Nestled in a valley flanked by volcanoes and the snow-capped Andes, Quito isn’t shy about its scenery. In fact, it’s world-renowned for its beautiful location, climate and culture, thanks to its proximity to the equator and the controlled development that’s kept this sprawling UNESCO World Heritage City wonderfully preserved. From its ancient Incan roots to its colonial influences to its buzzing streets exuding both traditional and modern ways of life, Quito is one of South America’s greatest historic centers. Here are a few ideas on how to spend your time in the Ecuadorian capital.
Day 1: Quito Flavors
There’s no quicker route to Quito’s heart that through its food, and if you have a sweet tooth, you’ll be especially delighted with the culinary scene here. As you wander through the city’s backstreets, poke your head in to small, family-owned ice cream parlors and sweets shops selling caramel and rum-infused treats.
Salty palates won’t be disappointed either; sample traditional Ecuadorian quesadillas or empanadas at one of the many bakeries or try horeado (roasted pork) from a street food vendor. For all-around food lovers, stroll through Quito’s modern central market, where you’ll find fresh local vegetables, exotic fruits, seafood and spicy chilies.
Day 2: Colonial Quito
This modern capital was founded on the ruins of an ancient Inca city, and its colonial influences are apparent in the diverse architecture. For a hearty dose of the city’s cultural and scenic splendor, start in Old Town and make your way through Independence Plaza, home to Independence Monument, Archbishop's Palace and Government Palace. You’ll notice a fusion of European influences and indigenous roots as you walk down narrow streets past colonial buildings, churches and houses featuring Spanish and Moorish design and sun-dried brick or stucco exteriors.
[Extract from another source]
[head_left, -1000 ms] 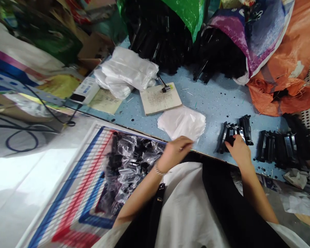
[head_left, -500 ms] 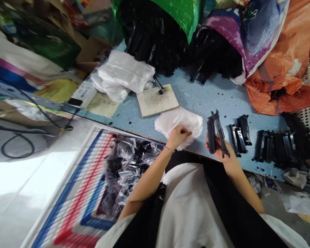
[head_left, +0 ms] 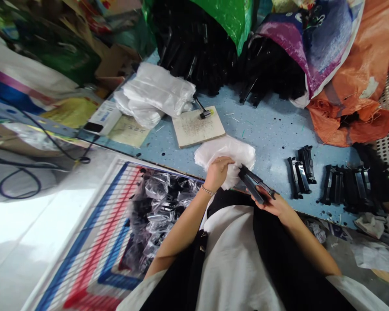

Arrive in Plaza San Francisco, a sweeping cobblestone square backed by the long white-washed walls and twin bell towers of Ecuador's oldest church, the Monastery of San Francisco.
For great panoramic views of the city and the valley of Cumbayá, head to the San Juan Mirador lookout point or climb up the city’s most famous hill, Panecillo Mirador, to appreciate the colonial-modern contrast from a unique vantage point.
Day 3: Quito day trips
Quito is surrounded by some pretty spectacular sites that are well-worth a day trip. A visit 2 hours north to Otavalo Marketplace, nestled at the foot of Imbabura Volcano, offers an in-depth look at Ecuador’s traditional arts and culture. This indigenous highland community is famed for its colorful textiles, handmade crafts and jewelry. (Though Saturday is the main market day, a weekday visit guarantees smaller crowds.)
If shopping’s not your thing, pay a visit to Cotopaxi Volcano National Park, about 30 miles (53 km) southeast of Quito. Referred to by the Incas as the 'Neck of the Moon ,’ this is Ecuador’s second-most visited and second-largest national park, whose active volcano stands at a towering 19,000 feet (5,900 meters) above sea level, dwarfing the surrounding valleys, rivers and lagoons.
If you’re feeling extra adventurous, a river-rafting trip is the way to go. Enjoy Ecuador’s stunning scenery and abundant wildlife as you raft along the Toachi and Blanco rivers on what’s touted as the best whitewater rapids east of the Andes.
Don’t miss the Middle of the World Monument, where you can take a photo of yourself straddling the equator!